Erst Anfang der Woche verschleppten Bewaffnete zahlreiche Mädchen aus einem Internat im nordwestlichen Bundesstaat Kebbi. Jetzt gab es einen weiteren Angriff auf eine katholische Schule.
Im Nordwesten Nigerias ist laut Medienberichten erneut ein Internat überfallen worden. Bewaffnete hätten die katholische St. Mary’s School in Papiri am frühen Freitagmorgen angegriffen und viele Kinder sowie Lehrer entführt. Das Bistum Kontagora habe den Vorfall bestätigt, hieß es. Laut nigerianischen Online-Medien wurden 52 Minderjährige verschleppt. Erst am Montag hatte sich im benachbarten Bundesstaat Kebbi ein ähnlicher Überfall ereignet.

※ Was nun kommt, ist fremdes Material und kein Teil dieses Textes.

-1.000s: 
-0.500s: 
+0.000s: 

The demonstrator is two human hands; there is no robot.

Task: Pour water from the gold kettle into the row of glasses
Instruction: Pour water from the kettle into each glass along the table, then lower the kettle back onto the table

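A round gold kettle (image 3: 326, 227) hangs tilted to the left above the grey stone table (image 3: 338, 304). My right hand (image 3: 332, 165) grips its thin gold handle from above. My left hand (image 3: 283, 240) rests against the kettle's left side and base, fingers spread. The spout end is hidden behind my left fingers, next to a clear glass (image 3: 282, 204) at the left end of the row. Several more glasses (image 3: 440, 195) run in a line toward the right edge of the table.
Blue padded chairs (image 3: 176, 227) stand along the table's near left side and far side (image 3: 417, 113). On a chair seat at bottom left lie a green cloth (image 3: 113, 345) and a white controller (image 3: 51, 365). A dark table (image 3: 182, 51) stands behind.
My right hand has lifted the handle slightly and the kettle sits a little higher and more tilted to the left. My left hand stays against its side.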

Der Bischof von Kontagora, Yohana Dauwa Bulus, hatte erst vor wenigen Tagen Sorge um den Schutz von Schulen in Nigeria bekundet. Das Land sei für seine Kinder nicht mehr sicher, sagte er am Dienstag dem katholischen Pressedienst ACI Africa in Reaktion auf die Entführungen in Kebbi. Unabhängig davon erlitten Christen in Nigeria seit Jahrzehnten eine “stille Diskriminierung und Verfolgung”.
Nigerias Präsident Bola Tinubu sagte bereits nach dem Vorfall in Kebbi geplante Reisen nach Südafrika und Angola ab. Dort finden in den kommenden Tagen der G20-Gipfel und ein Treffen zwischen EU und Afrikanischer Union statt.